Our sentient scarf fixated on a Boston fern. He nibbled and nibbled. The damage began to show. We moved it around, tried to hide it from him, but he found it again and again. Over the course of month, he ate it down to twigs.
Until that point, I had everything arse-about. I had assumed the plants were a risk to the health of our furry hedge-trimmer, but in fact he was a danger to them.
Our murder-croissant moved on to an African violet. He bit the leaves off so he could play with them on the ground. It lived longer than the fern, but he knocked off leaves faster than the plant could regrow them.
I was not ready to admit defeat.
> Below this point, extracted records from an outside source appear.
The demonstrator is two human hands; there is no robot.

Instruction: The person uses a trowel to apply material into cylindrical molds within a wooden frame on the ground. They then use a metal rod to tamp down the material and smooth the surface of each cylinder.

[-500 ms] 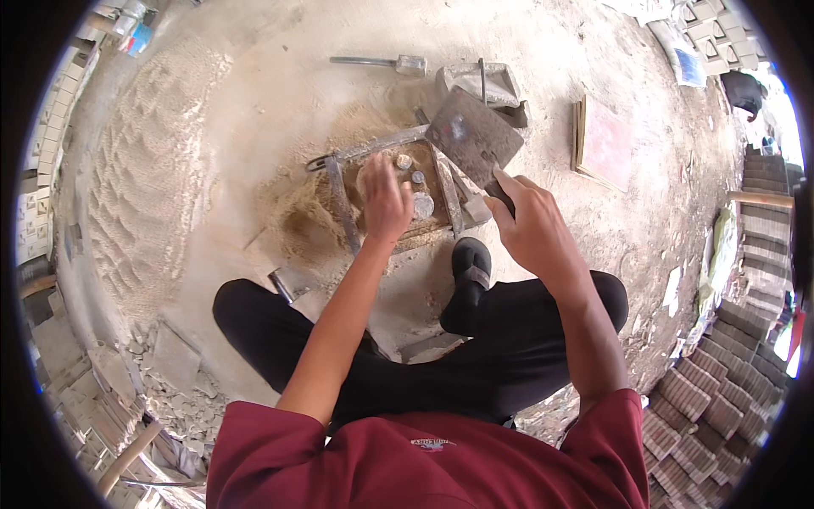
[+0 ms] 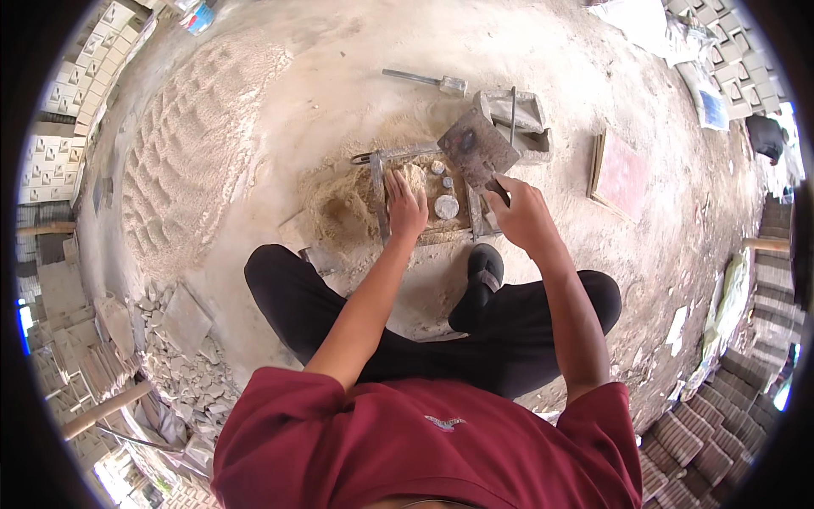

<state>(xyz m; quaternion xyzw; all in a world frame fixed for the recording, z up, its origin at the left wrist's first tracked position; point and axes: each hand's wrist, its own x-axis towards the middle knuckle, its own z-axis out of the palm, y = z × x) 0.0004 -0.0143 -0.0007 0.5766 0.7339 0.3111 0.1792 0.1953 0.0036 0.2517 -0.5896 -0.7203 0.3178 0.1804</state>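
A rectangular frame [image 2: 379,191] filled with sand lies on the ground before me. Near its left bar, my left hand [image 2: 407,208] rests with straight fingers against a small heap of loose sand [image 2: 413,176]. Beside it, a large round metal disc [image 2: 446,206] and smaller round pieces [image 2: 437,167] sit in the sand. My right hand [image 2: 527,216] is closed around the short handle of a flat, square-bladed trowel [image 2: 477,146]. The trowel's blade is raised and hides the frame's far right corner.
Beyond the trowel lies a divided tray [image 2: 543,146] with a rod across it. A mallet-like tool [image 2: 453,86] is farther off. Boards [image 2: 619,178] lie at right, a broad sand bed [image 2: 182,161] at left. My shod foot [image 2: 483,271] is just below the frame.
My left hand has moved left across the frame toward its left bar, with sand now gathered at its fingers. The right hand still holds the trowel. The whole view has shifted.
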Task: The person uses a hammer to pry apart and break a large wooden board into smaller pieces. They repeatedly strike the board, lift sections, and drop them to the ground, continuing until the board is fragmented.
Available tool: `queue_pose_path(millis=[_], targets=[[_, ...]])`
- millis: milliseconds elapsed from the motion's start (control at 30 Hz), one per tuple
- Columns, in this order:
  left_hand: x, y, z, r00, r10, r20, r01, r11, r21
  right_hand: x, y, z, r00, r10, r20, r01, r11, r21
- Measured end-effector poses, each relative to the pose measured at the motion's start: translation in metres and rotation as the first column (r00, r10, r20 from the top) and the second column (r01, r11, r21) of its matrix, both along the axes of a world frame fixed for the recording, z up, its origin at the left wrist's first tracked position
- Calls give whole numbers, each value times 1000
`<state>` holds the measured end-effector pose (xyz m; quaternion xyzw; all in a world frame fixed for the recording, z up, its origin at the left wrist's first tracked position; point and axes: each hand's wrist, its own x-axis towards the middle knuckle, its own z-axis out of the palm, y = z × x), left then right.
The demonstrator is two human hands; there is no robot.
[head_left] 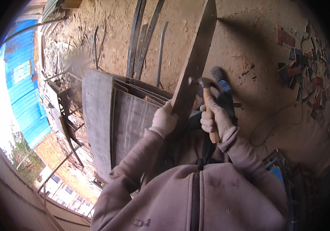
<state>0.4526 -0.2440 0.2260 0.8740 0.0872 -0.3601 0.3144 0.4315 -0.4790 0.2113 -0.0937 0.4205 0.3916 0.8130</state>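
My right hand (215, 119), in a pale work glove, is closed round the wooden handle of a claw hammer (208, 96). The hammer's metal head sits at the top, close beside the right edge of a long wooden board (197, 54); whether it touches the board I cannot tell. My left hand (164, 120), also gloved, grips the near end of this board. The board slopes up and away toward the far edge of the view. The left fingers are partly hidden by the board.
A stack of large grey panels (130, 119) leans at my left. Beyond lie long dark strips (138, 38) and a metal pipe (161, 54) on the dirt floor. Red and dark scraps (303, 69) litter the far right. A shoe (218, 72) shows beyond the hammer.
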Motion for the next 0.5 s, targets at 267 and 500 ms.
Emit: queue_pose_path(millis=[267, 500], targets=[[-4, -26, 7, 999, -9, -42, 13, 995, 97, -5, 22, -14, 992, -49, -113, 37, 994, -106], [-12, -36, 8, 999, 14, -33, -11, 997, 76, -10, 12, -32, 982, -176, -60, 171, 981, -89]])
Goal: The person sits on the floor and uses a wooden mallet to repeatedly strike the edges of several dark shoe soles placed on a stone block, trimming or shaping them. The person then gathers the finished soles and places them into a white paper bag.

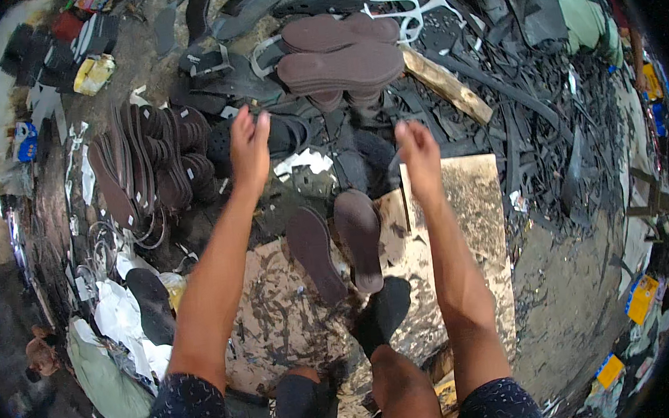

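Observation:
My left hand (251, 151) is raised over the dark clutter, thumb and fingers apart, with nothing visible in it. Beyond and beside it lies a black clog-like shoe (290, 133). My right hand (420, 150) hovers above the top edge of a wooden board, its fingers loosely curled and apart, holding nothing that I can see. Just left of it is a dark, blurred piece (375, 149), too smeared to name. Between my forearms, two brown shoe soles, a left one (311, 247) and a right one (359, 235), lie side by side on the worn board (266, 294).
Stacked brown soles (340, 67) lie at the far middle, with more bundled soles (135, 163) at the left. A wooden stick (447, 86) and heaped black offcuts (534, 124) fill the right. My dark-socked foot (387, 309) rests by the soles. White scraps (119, 311) lie at lower left.

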Demonstrator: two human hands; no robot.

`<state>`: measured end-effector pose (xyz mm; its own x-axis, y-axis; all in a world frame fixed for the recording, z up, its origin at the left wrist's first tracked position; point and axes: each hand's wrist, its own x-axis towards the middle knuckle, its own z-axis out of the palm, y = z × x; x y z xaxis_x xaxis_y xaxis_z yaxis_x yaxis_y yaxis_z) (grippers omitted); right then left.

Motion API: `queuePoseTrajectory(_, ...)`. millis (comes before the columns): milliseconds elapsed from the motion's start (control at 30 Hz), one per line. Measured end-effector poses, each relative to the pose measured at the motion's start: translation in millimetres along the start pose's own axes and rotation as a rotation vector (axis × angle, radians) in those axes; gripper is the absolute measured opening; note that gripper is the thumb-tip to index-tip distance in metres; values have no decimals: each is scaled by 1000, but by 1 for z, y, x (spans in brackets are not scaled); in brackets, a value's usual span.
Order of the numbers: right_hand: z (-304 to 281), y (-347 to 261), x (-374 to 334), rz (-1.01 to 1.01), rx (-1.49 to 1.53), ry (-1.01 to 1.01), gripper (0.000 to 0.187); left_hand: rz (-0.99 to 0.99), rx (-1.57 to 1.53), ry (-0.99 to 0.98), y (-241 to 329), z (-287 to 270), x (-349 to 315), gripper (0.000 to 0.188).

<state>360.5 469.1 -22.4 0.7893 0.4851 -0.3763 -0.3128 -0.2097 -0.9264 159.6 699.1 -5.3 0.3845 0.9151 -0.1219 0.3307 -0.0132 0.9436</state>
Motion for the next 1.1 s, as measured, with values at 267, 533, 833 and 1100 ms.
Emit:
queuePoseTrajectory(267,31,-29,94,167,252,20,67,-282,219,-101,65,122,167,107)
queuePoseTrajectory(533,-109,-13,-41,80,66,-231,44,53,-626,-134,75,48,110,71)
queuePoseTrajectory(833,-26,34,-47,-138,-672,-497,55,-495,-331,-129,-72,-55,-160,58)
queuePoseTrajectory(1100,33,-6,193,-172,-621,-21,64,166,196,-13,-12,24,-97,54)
My elvish heritage would not be denied. I picked out some replacements, and this time I choose robust plants, capable of withstanding a bit of casual grazing.
I had grossly underestimated his capacity to nibble.
Worse, the toebean-licker seemed to understand how much I hated it. He would use it to seek vengeance whenever I refused to feed him dinner at 2pm, stopped him from murdering my knitting, or fished him out of the toilet and shut the lid to prevent him playing in it.
It always played out the same way. First, there was a lull in cat mayhem, and I would return to my internet browsing or fantasy novel. I relaxed, but before long I would feel the seeping awareness that the silence was too good to be true. In fact, I inevitably realised it wasn’t silence at all.
Leaves were rustling.
And I would look up.
The nibbles started to show—on my nerves as well as on the plants.
I searched for new solutions. I started hanging them so the meowinator couldn’t reach them to nibble.
If I only wanted a couple of plants, I would have found my solution. But I wanted my victory to be absolute. I needed more plants, large plants, multiple per room!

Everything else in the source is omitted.